TIL about SIGSALY.
https://en.wikipedia.org/wiki/SIGSALY
This was an encryption method used in WWII between the highest levels of US and Allies.
It follows the method that was familiar to me (and in common use today, I think): digitize the voice, then modify those values with a pseudo-random number generator before transmitting. On the receiving end, the complementary arithmetic is applied with an identical pseudo-random number generator.
Today, digitizing speech is easy, cheap and common in 8 bit ~ 16 bit precision.
Today, creating a pseudo-random number stream is easy, cheap and common. Start both generators ( a few lines of code?) with the same 'key', and you will get an identical random appearing number stream.
But in those days, neither was so easy.
To digitize the voice, and limit the amount of data required, they used a 10 band vocoder, quant to 6
values (not 6 bits!), and measured the frequency of the voice ( 6 course and 6 fine - 36 values), and set a bit for 'voiced' or 'unvoiced' (a pitch with harmonics was used on the receiver to simulate a voice, white noise to simulate consonants like "s", "t", etc), sampled every 50 msec.
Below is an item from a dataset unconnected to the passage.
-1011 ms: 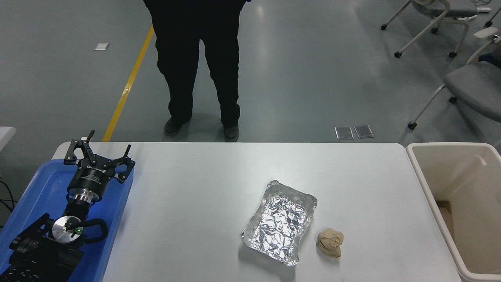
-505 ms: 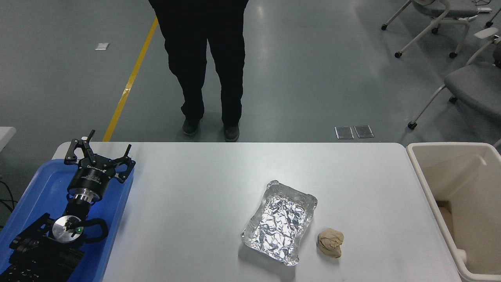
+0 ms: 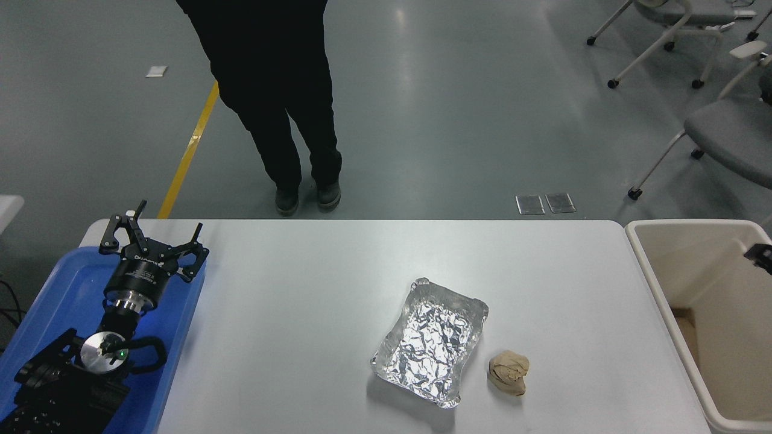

If I did this right, that would be a data rate of about 1,460 bits per second. Take that mp3! Though I wonder what that level of fidelity would take for mp3 (to be fair, mp3 is not optimized for speech)?
For test purposes, a big relay based device was used as the programmable pseudo-random number generator.
Here's the most amazing part to me: to provide a matching pseudo-random number to the receiving end, they made two copies of an analog white noise source with a phonograph record. One record was used at each end. They had to carefully sync the records (within 50 msec!) at each end to decode the transmission. Only two copies of any particular recording were made.
Though, getting the exact speed would not be hard, a synchronous motor does that. And if you get close with the start times, you could 'hunt' a bit with a test pattern which would jump from white noise to intelligible speech when you got it synced. But you'd be eating into the 12 minutes of recorded noise.